Il y a eu ce week-end le scandale des stock-options à la Société Générale. Et là, on apprend, d'après Libération, que le patron sortant de Valeo, T. Morin, va toucher 3,2 millions d'euros de parachute doré alors que l'Etat a mis 19 millions d'aide publique et que 207 millions ont été perdus par cette entreprise. Scandale ?
Ecoutez, l'entreprise a reçu des fonds publics, les fonds des contribuables, l'entreprise a fait des déficits, j'espère que le PDG aura la décence de ne pas encaisser cet argent.
Vous lui demandez de rendre l'argent.
Je crois que c'est quand même en ce moment des circonstances pendant lesquelles il y a des mesures exceptionnelles à prendre, et je pense que beaucoup, vous avez vu, beaucoup de chefs d'entreprise, beaucoup de patrons de banque, ont accepté un certain nombre de reculs par rapport à leurs avantages dans cette période absolument historique, je dirais. Donc, il faut que chacun prenne ses responsabilités et qu'on ne donne aucun signe en ce moment d'injustice.

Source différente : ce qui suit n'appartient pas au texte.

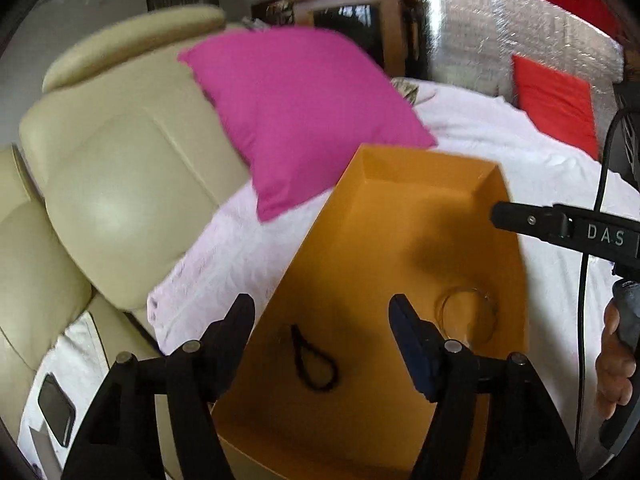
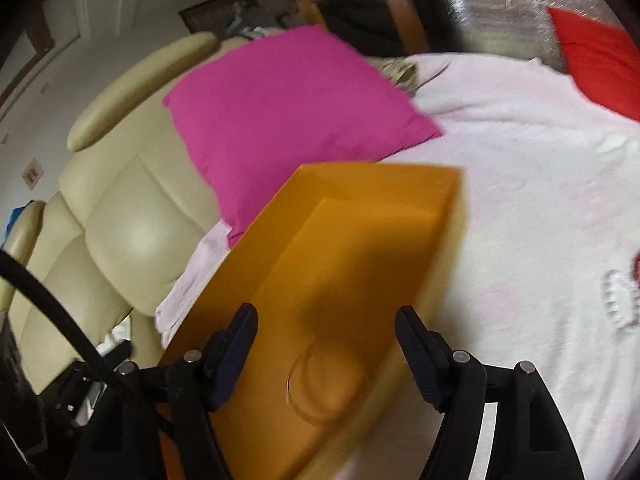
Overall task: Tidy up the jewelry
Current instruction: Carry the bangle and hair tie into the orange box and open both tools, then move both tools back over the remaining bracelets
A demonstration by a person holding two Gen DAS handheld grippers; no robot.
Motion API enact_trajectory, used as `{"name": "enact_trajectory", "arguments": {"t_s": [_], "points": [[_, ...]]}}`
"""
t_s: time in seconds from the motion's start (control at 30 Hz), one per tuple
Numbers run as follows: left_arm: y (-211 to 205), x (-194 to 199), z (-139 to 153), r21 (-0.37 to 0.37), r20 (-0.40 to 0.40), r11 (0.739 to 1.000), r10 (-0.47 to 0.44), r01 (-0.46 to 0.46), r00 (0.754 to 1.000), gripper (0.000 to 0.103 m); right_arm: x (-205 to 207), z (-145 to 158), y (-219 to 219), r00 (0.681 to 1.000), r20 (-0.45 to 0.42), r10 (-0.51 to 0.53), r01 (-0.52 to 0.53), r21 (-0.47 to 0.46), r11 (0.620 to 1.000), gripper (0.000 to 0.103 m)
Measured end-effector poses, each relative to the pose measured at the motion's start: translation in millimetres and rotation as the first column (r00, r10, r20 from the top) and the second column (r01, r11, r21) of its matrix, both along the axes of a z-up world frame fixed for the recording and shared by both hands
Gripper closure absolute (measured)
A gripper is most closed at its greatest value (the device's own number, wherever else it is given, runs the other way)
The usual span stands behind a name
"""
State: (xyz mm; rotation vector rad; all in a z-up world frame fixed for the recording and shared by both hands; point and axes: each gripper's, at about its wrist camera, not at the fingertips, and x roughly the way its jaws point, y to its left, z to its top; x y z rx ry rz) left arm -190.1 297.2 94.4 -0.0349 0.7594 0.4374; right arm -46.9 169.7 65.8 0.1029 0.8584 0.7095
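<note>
An open orange box lies on a white bedspread; it also shows in the right wrist view. Inside it lie a black beaded loop and a thin clear or silver bangle, which shows blurred in the right wrist view. My left gripper is open and empty above the box, over the black loop. My right gripper is open and empty above the bangle; its black finger reaches in from the right in the left wrist view. A pale bracelet lies on the bedspread at the right.
A pink pillow leans behind the box against a cream leather headboard. A red pillow sits at the far right. A dark phone lies at the lower left. A black cable crosses the right wrist view.
</note>
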Motion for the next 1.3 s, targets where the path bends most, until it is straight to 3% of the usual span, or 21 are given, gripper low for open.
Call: {"name": "enact_trajectory", "arguments": {"t_s": [0.13,0.3,0.43,0.57,0.73,0.97,1.17,1.3], "points": [[-19.3,3.3,24.1,-0.004,0.066,0.999,-0.044,0.044,0.997,0.027,3.5,15.7,-42.5,0.997,0.031,-0.077,0.077,0.008,0.997,0.028],[-45.1,1.1,54.4,-0.035,0.141,0.995,-0.09,0.096,0.986,0.024,6.1,44.5,-126.6,0.971,0.069,-0.231,0.232,-0.002,0.973,0.028],[-68.3,-6.5,75.9,-0.069,0.192,0.987,-0.129,0.145,0.973,0.016,-6.7,75.3,-198.0,0.927,0.101,-0.361,0.362,0.014,0.932,0.028],[-85.8,-10.3,94.9,-0.057,0.221,0.983,-0.157,0.173,0.963,0.014,-26.4,100.3,-253.4,0.875,0.142,-0.462,0.462,0.034,0.886,0.028],[-102.6,4.8,111.3,-0.053,0.229,0.983,-0.162,0.178,0.96,0.012,-44.8,113.5,-308.8,0.816,0.153,-0.557,0.551,0.082,0.83,0.028],[-126.8,60.2,99.8,-0.063,0.196,0.987,-0.136,0.15,0.971,0.01,-35.5,85.8,-356.0,0.795,0.092,-0.6,0.588,0.124,0.799,0.028],[-158.9,109.8,48.2,-0.115,0.12,0.974,-0.181,0.195,0.976,0.01,-4.5,34.1,-380.5,0.784,-0.024,-0.62,0.615,0.166,0.771,0.035],[-187.8,132.5,20.2,-0.123,0.091,0.963,-0.231,0.241,0.969,0.01,11.7,6.4,-390.7,0.795,-0.078,-0.601,0.605,0.156,0.781,0.044]]}}
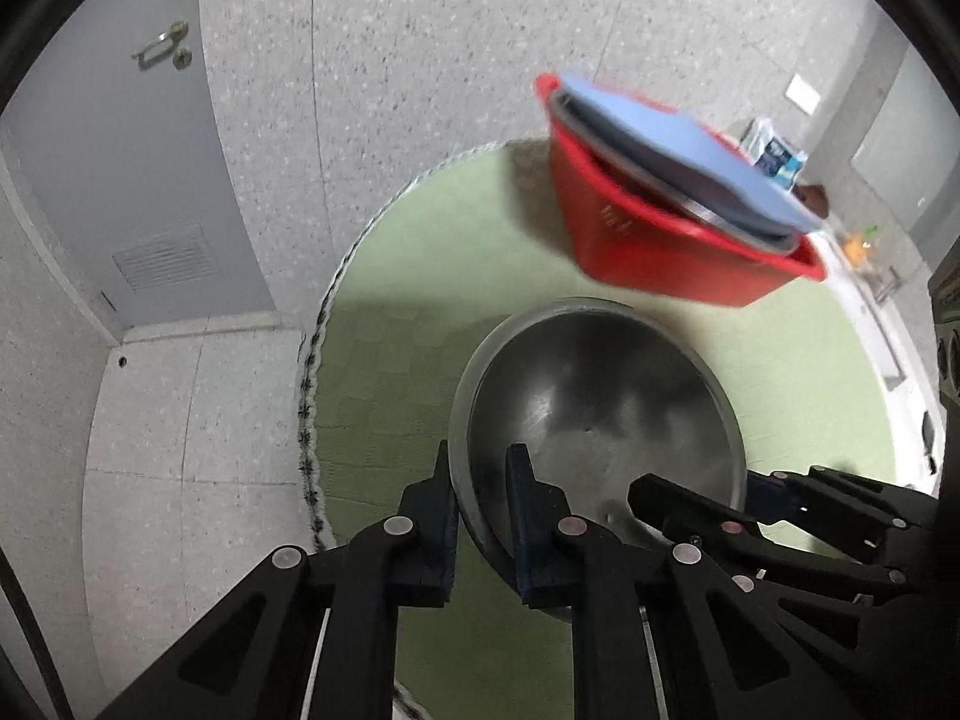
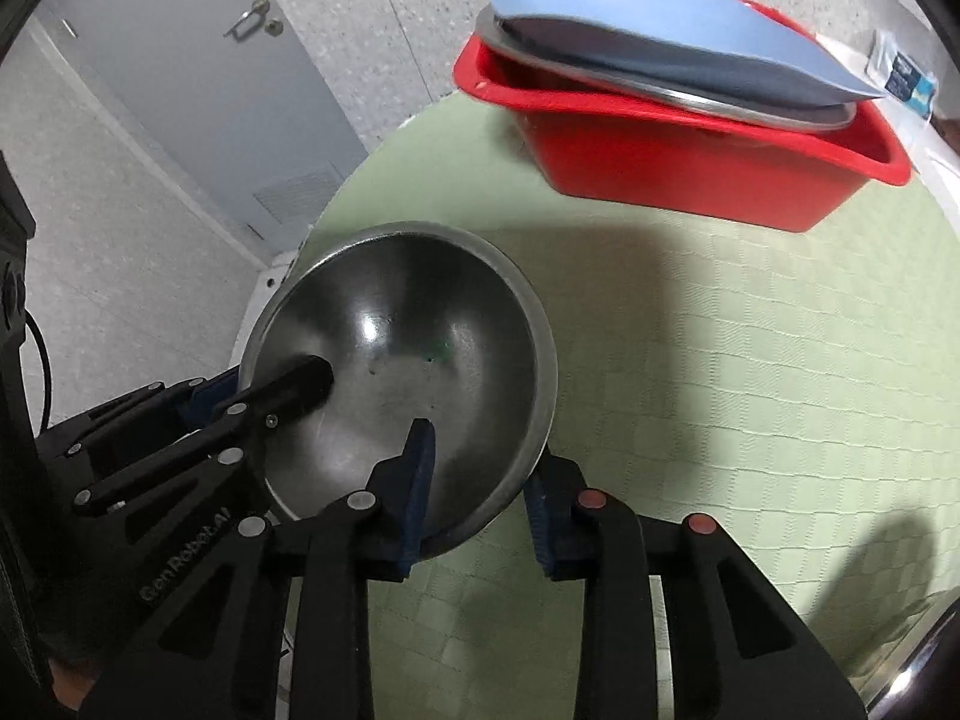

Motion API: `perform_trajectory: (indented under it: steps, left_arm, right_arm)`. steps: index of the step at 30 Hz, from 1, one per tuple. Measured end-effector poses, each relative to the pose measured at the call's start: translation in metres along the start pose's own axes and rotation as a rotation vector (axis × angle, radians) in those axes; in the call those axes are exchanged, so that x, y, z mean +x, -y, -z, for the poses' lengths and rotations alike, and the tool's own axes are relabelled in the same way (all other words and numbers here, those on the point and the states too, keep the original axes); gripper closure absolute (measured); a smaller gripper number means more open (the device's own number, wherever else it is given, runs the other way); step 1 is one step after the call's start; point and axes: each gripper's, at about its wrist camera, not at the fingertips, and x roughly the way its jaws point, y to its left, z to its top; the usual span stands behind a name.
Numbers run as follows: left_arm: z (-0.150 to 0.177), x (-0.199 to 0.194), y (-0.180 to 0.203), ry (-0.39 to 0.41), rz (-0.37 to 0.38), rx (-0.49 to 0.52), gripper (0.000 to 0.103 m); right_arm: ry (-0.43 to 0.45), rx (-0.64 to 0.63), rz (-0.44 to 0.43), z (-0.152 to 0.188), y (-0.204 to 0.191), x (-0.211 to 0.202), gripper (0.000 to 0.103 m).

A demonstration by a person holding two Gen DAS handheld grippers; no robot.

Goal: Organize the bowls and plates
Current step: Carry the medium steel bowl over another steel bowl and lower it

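Observation:
A steel bowl is held tilted above the round green table; it also shows in the right wrist view. My left gripper is shut on its rim, one finger inside, one outside. My right gripper straddles the opposite rim, one finger inside and one outside, gripping it. The right gripper shows in the left wrist view, the left gripper in the right wrist view. A red tub at the table's far side holds a steel plate under a blue board.
The red tub stands near the table's far edge. A grey door and speckled floor lie beyond the table. Green table surface spreads to the right of the bowl.

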Motion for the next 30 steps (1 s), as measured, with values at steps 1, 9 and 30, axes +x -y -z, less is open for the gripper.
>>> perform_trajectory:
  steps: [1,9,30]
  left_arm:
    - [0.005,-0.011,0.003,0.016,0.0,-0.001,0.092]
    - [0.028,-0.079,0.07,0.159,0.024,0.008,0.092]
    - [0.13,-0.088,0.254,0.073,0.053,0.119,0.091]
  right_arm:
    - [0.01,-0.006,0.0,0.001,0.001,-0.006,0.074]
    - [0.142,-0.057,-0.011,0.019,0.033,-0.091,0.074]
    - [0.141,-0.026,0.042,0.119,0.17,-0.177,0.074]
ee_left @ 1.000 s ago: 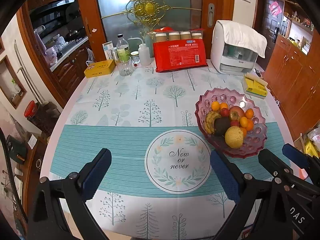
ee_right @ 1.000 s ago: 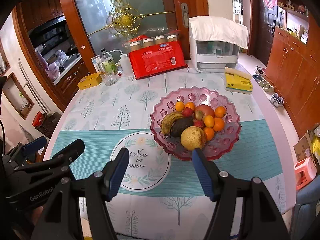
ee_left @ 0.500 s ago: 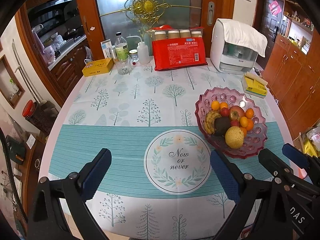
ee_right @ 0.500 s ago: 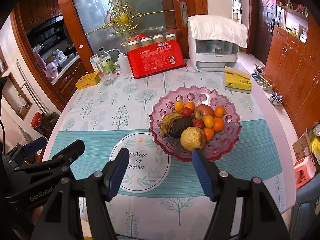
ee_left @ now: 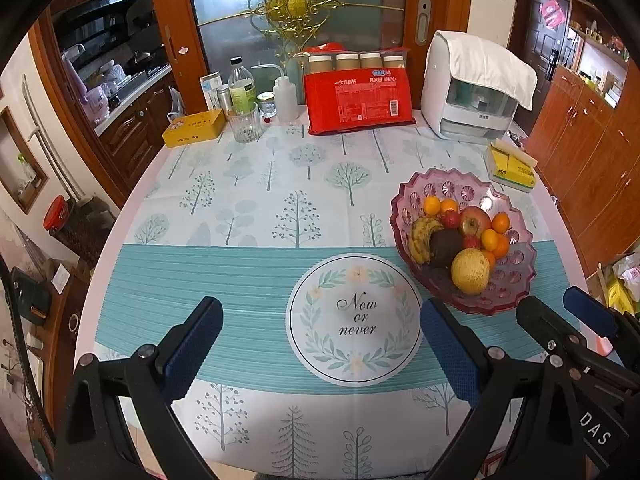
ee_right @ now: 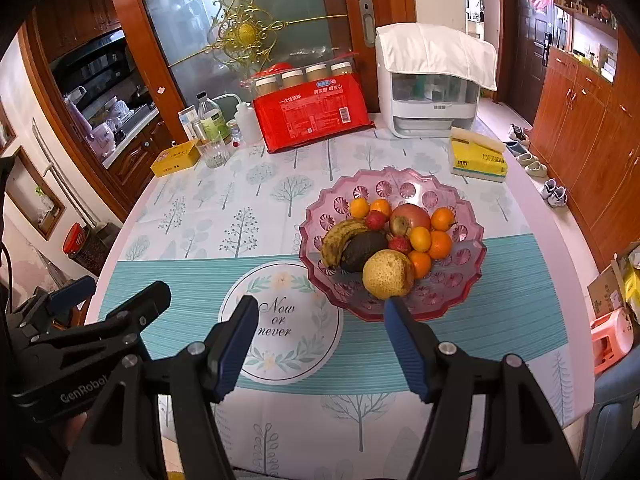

Alors, demain, N. Sarkozy entame une nouvelle tournée en Afrique, il passera par les deux Congo et par le Niger. S'agit-il encore et toujours de réparer les effets toujours sensibles du fameux discours de Dakar en 2007 sur « l'homme africain immobile » ?
Non, vous savez, le président Sarkozy est celui qui sera allé le plus en Afrique en aussi peu de temps : cinq voyages - c'est le cinquième voyage - en moins de deux ans. Il y a fort longtemps qu'un chef d'Etat n'est pas allé aussi souvent en Afrique. Il souhaite changer complètement la relation avec l'Afrique, c'est un réservoir de croissance formidable, il faut continuer à s'intéresser à l'Afrique et ne pas la stigmatiser.
Le malentendu de Dakar est effacé ? On vous en parle quand vous allez voir, vous, les gouvernants là-bas ?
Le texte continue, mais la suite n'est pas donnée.